▶ [About this exercise] Take each line of the entries below that contains "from" and copy it.
================================
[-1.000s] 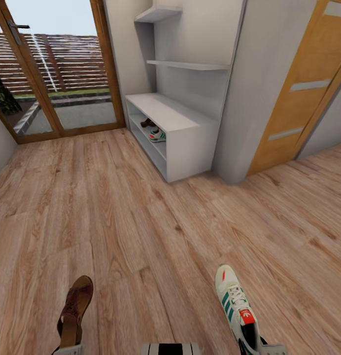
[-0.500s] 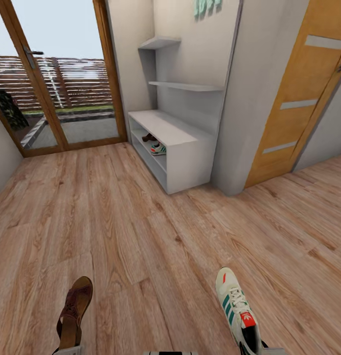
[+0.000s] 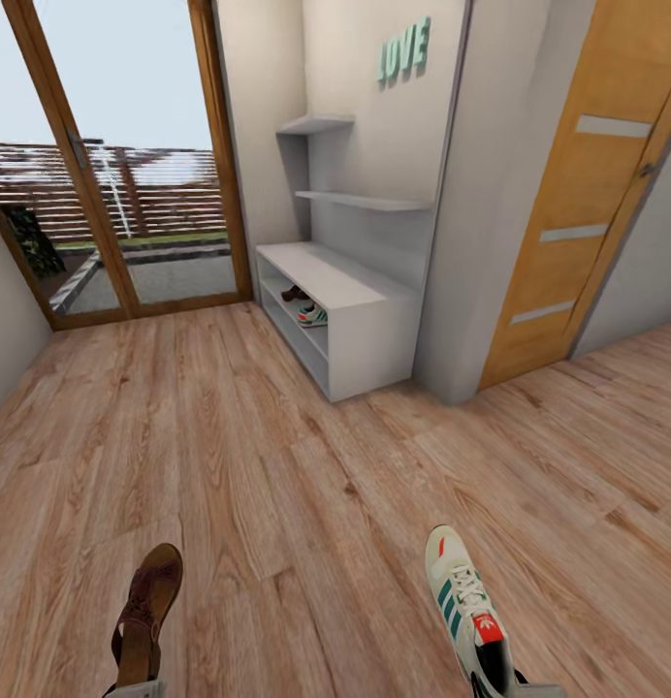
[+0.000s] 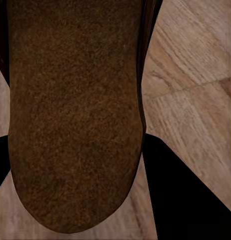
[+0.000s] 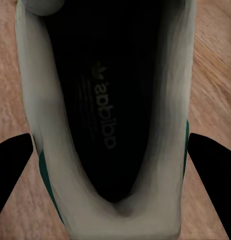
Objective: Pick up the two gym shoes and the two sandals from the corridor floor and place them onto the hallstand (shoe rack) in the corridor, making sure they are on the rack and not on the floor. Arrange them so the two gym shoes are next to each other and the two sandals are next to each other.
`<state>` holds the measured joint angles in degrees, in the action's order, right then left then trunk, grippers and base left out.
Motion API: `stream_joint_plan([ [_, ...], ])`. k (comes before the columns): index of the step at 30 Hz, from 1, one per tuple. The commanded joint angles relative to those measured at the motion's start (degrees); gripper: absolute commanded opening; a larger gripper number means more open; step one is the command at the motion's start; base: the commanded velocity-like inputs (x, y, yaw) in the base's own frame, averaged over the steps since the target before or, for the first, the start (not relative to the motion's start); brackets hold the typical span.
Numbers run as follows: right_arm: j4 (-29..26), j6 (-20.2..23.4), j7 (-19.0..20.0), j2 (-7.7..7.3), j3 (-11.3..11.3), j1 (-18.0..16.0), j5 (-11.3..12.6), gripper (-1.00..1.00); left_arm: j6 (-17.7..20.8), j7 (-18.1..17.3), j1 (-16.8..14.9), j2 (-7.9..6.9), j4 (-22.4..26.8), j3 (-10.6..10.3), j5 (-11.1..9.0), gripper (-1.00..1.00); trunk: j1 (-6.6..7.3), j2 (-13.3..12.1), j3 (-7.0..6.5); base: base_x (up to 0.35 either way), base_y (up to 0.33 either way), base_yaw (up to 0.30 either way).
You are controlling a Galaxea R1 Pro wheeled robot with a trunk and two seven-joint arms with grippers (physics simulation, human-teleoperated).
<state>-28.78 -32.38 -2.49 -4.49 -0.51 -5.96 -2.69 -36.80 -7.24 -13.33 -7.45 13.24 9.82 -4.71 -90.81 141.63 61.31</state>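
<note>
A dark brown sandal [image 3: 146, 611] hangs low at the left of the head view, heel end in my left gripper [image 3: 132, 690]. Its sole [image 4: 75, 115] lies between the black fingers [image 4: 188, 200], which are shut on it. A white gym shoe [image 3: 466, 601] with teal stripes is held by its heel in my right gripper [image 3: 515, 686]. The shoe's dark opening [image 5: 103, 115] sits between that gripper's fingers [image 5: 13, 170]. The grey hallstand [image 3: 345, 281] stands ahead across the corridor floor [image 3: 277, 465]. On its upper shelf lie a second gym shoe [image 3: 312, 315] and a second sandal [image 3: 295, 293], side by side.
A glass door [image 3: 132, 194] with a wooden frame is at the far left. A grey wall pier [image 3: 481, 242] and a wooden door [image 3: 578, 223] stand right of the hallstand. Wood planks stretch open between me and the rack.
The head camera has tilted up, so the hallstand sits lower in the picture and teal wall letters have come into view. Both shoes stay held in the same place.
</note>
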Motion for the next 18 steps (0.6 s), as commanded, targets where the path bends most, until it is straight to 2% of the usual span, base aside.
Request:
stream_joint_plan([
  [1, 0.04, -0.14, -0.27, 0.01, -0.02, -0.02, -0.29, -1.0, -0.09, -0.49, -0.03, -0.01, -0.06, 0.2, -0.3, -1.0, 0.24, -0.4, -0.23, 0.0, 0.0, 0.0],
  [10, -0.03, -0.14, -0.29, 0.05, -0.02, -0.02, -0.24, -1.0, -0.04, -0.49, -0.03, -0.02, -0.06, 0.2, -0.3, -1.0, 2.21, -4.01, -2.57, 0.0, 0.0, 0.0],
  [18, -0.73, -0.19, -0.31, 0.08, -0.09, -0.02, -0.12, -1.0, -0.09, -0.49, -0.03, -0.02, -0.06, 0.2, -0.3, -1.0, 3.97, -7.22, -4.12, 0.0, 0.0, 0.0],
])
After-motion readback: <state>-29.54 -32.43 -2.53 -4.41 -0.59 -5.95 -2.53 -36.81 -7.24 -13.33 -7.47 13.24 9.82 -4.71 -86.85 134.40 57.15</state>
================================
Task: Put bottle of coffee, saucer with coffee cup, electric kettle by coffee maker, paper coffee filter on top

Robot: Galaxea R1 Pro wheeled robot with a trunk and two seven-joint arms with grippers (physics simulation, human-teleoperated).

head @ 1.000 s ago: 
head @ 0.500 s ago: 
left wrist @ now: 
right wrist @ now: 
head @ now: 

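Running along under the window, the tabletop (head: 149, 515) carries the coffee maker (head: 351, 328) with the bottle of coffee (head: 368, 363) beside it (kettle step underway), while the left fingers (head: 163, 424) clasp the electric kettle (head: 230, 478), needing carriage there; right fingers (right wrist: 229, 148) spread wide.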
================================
▶ [Exercise answer]
Objective: Pick up the two gym shoes and the two sandals from the corridor floor and place them onto the hallstand (shoe rack) in the corridor, making sure they are on the rack and not on the floor. Arrange them so the two gym shoes are next to each other and the two sandals are next to each other.
Motion API: `stream_joint_plan([ [_, ...], ])`. k (comes before the columns): index of the step at 30 Hz, from 1, one per tuple. The commanded joint angles relative to those measured at the motion's start (degrees); gripper: absolute commanded opening; a larger gripper number means more open; step one is the command at the motion's start; base: the commanded velocity-like inputs (x, y, yaw) in the base's own frame, averaged over the steps since the target before or, for the first, the start (not relative to the motion's start); brackets hold the typical span.

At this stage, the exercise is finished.